How Money Transformed Medieval Europe

A new exhibition explores the questions raised by economic revolution—and how familiar those questions remain today

A display of low-value coins from Greece helps illustrate how money became part of ordinary peoples' everyday lives during economic transformation in medieval Europe. American Numismatic Society / Alan Roche

As trade expanded, banks were established and currency production surged, medieval Europe experienced a major transformation: Suddenly, money was everywhere in daily life. However, although economic development rewarded some, significant disparities remained, sparking new moral quandaries.

A new exhibition at New York’s Morgan Library and Museum—titled “Medieval Money, Merchants and Morality”—traces the ethical and theological debates that sprang from money’s expanding role in medieval European life.

“The interesting thing about money is it hits everything in society,” says Deirdre Jackson, the on-site curator of the exhibition, to the New York Times’ James Barron. She notes that “most people, even the poor,” were caught up in the new monetary economy.

One of the exhibition’s first displays focuses on low-value coins, which made their way into people’s daily lives during this period.

“Previously, mints produced few coins, and these were of high value. This situation couldn’t sustain growth at all levels of the economy,” exhibition curator Diane Wolfthal tells Artnet’s Richard Whiddington. “After the year 1100, more coins, including lower-value coins, began to be produced, which were essential for market penetration into the everyday life of ordinary people.”

Dull and somewhat lackluster in appearance, the coins on view at the Morgan are a sharp contrast to the shiny silver and gold museums typically show.

St. Francis renouncing His Worldly Goods
St. Francis Renouncing His Worldly Goods shows Francis taking off sumptuous garments bought through his family’s textile trading and donning a simple robe instead.  Philadelphia Museum of Art

“We’re subverting the idea of treasure, and we’re doing that to make the point that low-value coins were minted in huge numbers,” Jackson tells the Times. While perhaps less visually impressive, these coins helped drive the economy, she says.

Still, even as cash permeated all aspects of life, its presence raised a number of moral concerns within medieval culture, Jackson tells Fast Company’s Talib Visram.

For example, the exhibition features Hieronymus Bosch’s 15th-century painting Death and the Miser, which depicts a man on his deathbed confronting a choice between good and evil: An angel on the right beckons toward salvation; on the left, a demon-like creature holds out an enticing bag of money.
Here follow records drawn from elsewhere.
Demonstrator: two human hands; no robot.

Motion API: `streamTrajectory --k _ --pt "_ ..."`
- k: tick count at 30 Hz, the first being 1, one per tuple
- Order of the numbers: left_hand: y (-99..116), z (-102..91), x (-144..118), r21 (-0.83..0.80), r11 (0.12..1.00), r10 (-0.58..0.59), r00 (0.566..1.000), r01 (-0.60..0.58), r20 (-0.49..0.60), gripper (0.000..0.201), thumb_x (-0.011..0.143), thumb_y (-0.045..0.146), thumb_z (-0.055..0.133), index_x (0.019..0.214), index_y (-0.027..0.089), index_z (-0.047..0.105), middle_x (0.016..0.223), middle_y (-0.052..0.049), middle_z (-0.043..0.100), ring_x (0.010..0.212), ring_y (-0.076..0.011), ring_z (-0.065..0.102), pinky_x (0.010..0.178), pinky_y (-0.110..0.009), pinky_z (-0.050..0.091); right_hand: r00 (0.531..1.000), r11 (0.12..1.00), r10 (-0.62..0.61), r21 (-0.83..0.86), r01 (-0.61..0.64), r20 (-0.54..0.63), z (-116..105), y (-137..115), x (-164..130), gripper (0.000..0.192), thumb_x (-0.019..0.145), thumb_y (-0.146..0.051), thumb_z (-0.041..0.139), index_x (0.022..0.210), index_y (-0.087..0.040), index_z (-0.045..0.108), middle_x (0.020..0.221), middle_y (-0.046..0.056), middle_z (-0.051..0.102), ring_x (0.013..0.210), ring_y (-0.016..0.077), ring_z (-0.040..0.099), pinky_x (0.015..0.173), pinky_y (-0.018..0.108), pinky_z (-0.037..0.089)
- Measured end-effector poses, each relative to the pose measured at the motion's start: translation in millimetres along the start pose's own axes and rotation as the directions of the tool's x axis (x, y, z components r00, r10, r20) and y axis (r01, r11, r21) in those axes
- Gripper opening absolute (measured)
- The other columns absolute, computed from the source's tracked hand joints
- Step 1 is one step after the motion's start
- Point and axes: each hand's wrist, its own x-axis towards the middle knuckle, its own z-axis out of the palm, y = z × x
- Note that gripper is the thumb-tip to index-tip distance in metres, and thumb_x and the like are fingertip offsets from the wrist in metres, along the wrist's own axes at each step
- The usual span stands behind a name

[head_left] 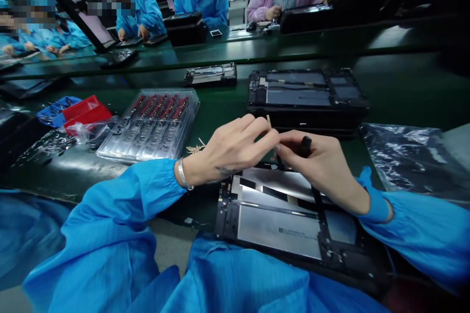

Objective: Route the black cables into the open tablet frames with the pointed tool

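Above the opened tablet (279, 225), my two hands meet at the fingertips. My left hand (235, 144) is closed in a pinch, with a thin pale strip (269, 121) sticking up from its fingers. My right hand (323, 164) is closed around a slim black tool (305, 145), its exact kind unclear. The point where the fingers touch is partly hidden by my left hand. Silver battery cells and black ribbon strips show in the tablet, which lies at the table's front edge.
A stack of opened tablets (304, 95) stands behind my hands, another device (211, 74) beyond. To the left are a clear tray of small red-and-black parts (161, 107), a red bin (88, 112) and a blue bin (58, 110). Plastic bags (414, 156) lie right. Co-workers sit opposite.
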Motion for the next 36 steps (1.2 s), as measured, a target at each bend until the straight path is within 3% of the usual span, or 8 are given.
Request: streamTrajectory --k 13,17,22,24,27,29,32,36 --pt "3 -26.3 -28 0.141 0.977 -0.181 0.970 0.158 0.165 0.027 0.107 0.014 0.038 0.094 0.018 0.061 0.085 -0.004 0.065 0.080 -0.0180 0.063 0.068 -0.030 0.046 1.000 0.977 -0.015 -0.212 0.012 -0.011 4 -9 -24 0.015 0.090 -0.035 0.072 0.095 -0.024 0.080 0.082 0.003 0.077 0.068 0.0202 0.066 0.063 0.036 0.045" --pt "-27 -40.4 -76 0.168 0.895 -0.442 0.769 0.413 0.462 0.030 0.108 0.019 0.035 0.101 0.014 0.063 0.096 -0.009 0.066 0.088 -0.0205 0.064 0.074 -0.032 0.050 0.998 0.970 0.038 -0.236 -0.049 -0.053 4 -5 -21 0.020 0.088 -0.041 0.072 0.093 -0.024 0.082 0.085 0.002 0.077 0.073 0.0200 0.069 0.065 0.034 0.047" --pt "-35 -58.9 -110 0.149 0.869 -0.396 0.482 0.472 0.782 0.030 0.102 0.005 0.037 0.114 0.009 0.064 0.109 -0.012 0.067 0.093 -0.0204 0.064 0.080 -0.031 0.050 0.994 0.970 0.086 -0.224 -0.097 -0.061 3 9 -19 0.017 0.087 -0.043 0.076 0.092 -0.027 0.082 0.083 0.000 0.077 0.069 0.0160 0.068 0.058 0.029 0.047" --pt "-33 -60.6 -108 0.133 0.873 -0.380 0.483 0.468 0.789 0.038 0.095 -0.003 0.037 0.121 0.008 0.063 0.114 -0.014 0.066 0.101 -0.0219 0.064 0.087 -0.033 0.050 0.990 0.969 0.128 -0.205 -0.139 -0.067 3 12 -18 0.018 0.086 -0.042 0.077 0.094 -0.027 0.082 0.084 0.001 0.077 0.068 0.0147 0.068 0.059 0.028 0.048" --pt "-26 -50.3 -89 0.041 0.845 -0.446 0.660 0.533 0.605 0.037 0.100 0.003 0.038 0.126 0.007 0.065 0.118 -0.017 0.066 0.108 -0.0254 0.063 0.093 -0.039 0.050 0.972 0.967 0.235 -0.093 -0.237 -0.032 6 9 -18 0.018 0.085 -0.040 0.079 0.091 -0.023 0.082 0.078 0.002 0.074 0.063 0.0125 0.064 0.058 0.027 0.047" --pt "-17 -35.3 -68 -0.251 0.726 -0.493 0.739 0.640 0.459 0.029 0.107 0.020 0.046 0.118 0.010 0.071 0.109 -0.013 0.068 0.100 -0.0221 0.064 0.089 -0.035 0.051 0.953 0.952 0.302 0.039 -0.303 0.022 9 6 -18 0.019 0.084 -0.040 0.080 0.089 -0.021 0.081 0.072 0.002 0.071 0.058 0.0106 0.059 0.054 0.025 0.043" --pt "1 -10.7 -33 -0.704 0.195 -0.459 0.698 0.683 0.550 0.034 0.105 0.042 0.057 0.112 0.015 0.075 0.099 -0.006 0.071 0.087 -0.0145 0.064 0.078 -0.026 0.049 0.931 0.908 0.353 0.209 -0.364 0.087 14 6 -18 0.024 0.084 -0.042 0.080 0.090 -0.019 0.079 0.063 0.000 0.063 0.050 0.0084 0.050 0.047 0.024 0.036" --pt "8 6.6 0 -0.757 -0.246 -0.381 0.658 0.605 0.650 0.043 0.100 0.054 0.061 0.100 0.013 0.074 0.088 -0.002 0.066 0.074 -0.0090 0.054 0.067 -0.021 0.042 0.945 0.915 0.312 0.234 -0.327 0.100 10 10 -14 0.027 0.089 -0.045 0.076 0.092 -0.018 0.076 0.057 -0.002 0.057 0.048 0.0083 0.045 0.047 0.024 0.036"
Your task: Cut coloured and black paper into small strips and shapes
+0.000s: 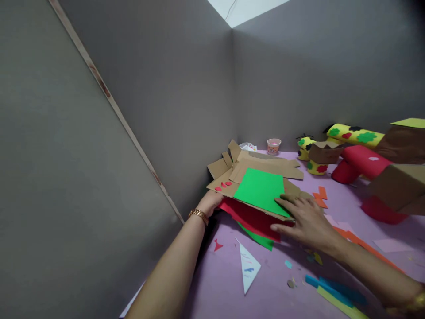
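Observation:
A stack of brown cardboard pieces (265,166) lies near the wall corner on a purple table (219,283), with a green paper sheet (260,190) on top and red paper (252,219) and more green paper under it. My left hand (209,203), with a gold bracelet on the wrist, grips the stack's left edge from below. My right hand (307,219) rests flat on the stack's right side, fingers spread over the green sheet's corner and the red paper.
Grey partition walls close in the left and back. A small pink cup (274,145) stands at the back. Decorated yellow tubes (355,134), red rolls (365,161) and cardboard shapes fill the right. A white paper triangle (248,266), orange and blue strips and scraps lie in front.

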The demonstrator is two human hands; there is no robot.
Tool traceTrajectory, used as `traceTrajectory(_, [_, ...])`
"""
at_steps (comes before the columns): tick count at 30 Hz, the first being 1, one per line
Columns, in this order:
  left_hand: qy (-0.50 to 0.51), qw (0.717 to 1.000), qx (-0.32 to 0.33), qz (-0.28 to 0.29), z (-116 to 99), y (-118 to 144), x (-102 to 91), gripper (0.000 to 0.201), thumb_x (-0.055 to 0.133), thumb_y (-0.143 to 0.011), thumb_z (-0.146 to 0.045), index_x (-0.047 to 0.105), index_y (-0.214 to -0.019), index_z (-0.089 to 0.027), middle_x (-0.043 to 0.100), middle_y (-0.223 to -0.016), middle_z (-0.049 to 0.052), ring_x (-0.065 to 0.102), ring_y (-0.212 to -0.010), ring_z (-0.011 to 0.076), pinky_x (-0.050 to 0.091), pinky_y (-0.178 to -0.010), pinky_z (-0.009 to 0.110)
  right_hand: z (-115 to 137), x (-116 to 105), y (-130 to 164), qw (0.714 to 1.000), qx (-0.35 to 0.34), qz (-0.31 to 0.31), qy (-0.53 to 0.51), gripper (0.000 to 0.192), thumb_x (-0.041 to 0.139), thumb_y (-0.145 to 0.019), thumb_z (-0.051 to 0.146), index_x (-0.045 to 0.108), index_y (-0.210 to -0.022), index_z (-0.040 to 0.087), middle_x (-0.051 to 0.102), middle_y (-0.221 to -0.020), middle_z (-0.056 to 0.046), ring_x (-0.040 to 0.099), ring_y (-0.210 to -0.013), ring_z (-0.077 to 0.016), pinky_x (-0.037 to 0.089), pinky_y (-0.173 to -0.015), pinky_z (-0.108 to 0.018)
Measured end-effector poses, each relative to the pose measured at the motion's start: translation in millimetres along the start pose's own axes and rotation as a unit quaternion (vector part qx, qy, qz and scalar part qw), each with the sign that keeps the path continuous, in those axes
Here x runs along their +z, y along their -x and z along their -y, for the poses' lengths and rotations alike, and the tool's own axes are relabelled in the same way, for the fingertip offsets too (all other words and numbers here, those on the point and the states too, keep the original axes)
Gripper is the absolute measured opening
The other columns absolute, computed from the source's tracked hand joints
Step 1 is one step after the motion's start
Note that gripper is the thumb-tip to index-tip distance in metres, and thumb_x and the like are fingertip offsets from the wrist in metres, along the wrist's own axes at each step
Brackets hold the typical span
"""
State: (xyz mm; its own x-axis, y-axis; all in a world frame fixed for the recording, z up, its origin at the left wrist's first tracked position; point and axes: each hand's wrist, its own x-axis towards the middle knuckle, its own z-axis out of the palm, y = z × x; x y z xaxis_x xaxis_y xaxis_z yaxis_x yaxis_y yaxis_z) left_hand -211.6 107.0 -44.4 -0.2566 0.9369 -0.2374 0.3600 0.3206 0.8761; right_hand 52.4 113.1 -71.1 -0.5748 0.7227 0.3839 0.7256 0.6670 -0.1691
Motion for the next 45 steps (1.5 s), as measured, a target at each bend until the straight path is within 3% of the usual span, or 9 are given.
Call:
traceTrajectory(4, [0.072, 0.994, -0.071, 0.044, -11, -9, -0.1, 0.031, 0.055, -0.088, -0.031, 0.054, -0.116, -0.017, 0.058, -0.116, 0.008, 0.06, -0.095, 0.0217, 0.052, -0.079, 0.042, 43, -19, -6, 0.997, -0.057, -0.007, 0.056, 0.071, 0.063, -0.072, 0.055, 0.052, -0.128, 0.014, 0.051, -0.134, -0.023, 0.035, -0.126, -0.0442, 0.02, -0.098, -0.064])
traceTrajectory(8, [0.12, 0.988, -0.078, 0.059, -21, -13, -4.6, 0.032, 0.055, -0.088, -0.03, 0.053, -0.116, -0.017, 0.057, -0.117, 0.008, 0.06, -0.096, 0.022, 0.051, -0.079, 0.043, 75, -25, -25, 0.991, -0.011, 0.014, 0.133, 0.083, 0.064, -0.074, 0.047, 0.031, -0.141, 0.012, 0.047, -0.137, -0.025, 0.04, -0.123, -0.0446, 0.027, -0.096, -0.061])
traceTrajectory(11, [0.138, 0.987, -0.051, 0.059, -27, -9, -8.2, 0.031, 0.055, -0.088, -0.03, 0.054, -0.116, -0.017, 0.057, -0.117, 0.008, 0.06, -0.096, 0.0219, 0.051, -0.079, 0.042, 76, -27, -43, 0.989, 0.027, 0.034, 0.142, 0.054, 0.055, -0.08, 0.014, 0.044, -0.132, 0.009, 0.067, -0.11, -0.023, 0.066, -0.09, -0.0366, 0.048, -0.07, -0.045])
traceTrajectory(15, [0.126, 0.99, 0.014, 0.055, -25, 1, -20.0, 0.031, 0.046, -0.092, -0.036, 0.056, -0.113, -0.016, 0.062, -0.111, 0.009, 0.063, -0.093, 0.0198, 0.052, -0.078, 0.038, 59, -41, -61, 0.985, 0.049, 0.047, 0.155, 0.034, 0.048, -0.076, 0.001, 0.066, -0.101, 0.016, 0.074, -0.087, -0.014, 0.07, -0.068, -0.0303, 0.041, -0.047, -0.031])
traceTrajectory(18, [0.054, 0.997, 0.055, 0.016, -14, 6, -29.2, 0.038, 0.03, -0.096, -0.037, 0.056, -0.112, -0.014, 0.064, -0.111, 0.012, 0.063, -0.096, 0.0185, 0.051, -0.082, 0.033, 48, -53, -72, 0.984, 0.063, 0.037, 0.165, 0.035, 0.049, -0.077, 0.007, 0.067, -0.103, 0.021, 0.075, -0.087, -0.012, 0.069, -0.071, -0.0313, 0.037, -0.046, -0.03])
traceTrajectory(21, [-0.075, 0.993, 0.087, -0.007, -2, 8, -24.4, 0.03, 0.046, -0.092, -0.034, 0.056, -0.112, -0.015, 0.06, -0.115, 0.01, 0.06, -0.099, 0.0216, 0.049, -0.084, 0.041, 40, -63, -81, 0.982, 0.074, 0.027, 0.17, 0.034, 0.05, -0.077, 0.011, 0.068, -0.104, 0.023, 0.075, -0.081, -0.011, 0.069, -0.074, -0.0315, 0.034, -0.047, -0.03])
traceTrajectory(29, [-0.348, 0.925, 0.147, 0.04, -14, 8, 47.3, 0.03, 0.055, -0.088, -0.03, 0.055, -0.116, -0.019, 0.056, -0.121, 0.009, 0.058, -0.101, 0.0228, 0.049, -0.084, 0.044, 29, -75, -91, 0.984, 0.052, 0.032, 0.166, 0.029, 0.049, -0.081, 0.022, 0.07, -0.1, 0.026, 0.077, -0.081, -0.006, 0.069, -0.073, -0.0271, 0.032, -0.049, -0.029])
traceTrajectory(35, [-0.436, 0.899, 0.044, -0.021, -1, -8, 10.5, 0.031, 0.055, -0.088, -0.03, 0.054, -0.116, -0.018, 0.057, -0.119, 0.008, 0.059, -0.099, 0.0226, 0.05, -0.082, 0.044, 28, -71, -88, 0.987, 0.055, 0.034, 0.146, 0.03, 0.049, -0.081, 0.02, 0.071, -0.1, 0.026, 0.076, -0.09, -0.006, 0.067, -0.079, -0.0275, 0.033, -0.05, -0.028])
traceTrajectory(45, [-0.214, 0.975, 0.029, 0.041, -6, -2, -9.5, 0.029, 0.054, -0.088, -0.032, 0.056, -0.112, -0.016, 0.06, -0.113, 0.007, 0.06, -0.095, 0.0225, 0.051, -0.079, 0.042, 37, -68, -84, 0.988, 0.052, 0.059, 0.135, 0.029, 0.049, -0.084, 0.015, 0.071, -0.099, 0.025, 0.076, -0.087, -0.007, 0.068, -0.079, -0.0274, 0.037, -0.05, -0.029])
The dying miser is caught in a moment of indecision between material gain and spiritual redemption—a reflection of the larger debates about the dangers of avarice and “Christian ideals of poverty and charity,” according to a statement from the Morgan.

A steel strongbox is a symbol of the great wealth some were able to acquire, while others remained in poverty. The Metropolitan Museum of Art

Another artifact reflecting the sharp divides between rich and poor is an elaborate 800-pound steel strongbox that would have been used to store money—a great deal of it—in the home. Elsewhere in the exhibition, a painting from around 1500 depicts Saint Francis, who is shown taking off sumptuous garments bought through his family’s textile trading. In their place, he puts on a simple robe.

“He was questioning the ethics of a society in which there was such disparity in wealth and access to resources,” says Jackson to Fast Company. “For the time, that was really a radical thing to do.”

Visitation and Shower of Coins
Visitation and Shower of Coins from the Book of Hours illuminated by the Master of Sir George Talbot is one of several medieval manuscripts from the Morgan Library and Museum's collection on display in the exhibition. The Morgan Library and Museum

These are pertinent questions to consider in this particular space, since J. Pierpont Morgan’s fortune built the mansion the museum occupies. His collection of medieval manuscripts makes up a large portion of the show. “To some, he represented a captain of industry; to others, one of the infamous robber barons,” writes Fast Company. “As in the Middle Ages, the Gilded Age presented fundamental questions about the fairness of capitalism.”

These overlapping histories are a reminder of how the exhibition’s subject remains relevant today.

“I hope visitors will see how complex medieval discussions of money were and think about the role money plays in their own lives,” Wolfhal tells Artnet. “We have much to learn from the medieval past.”

Medieval Money, Merchants and Morality” is on view at the Morgan Library and Museum in New York through March 10, 2024.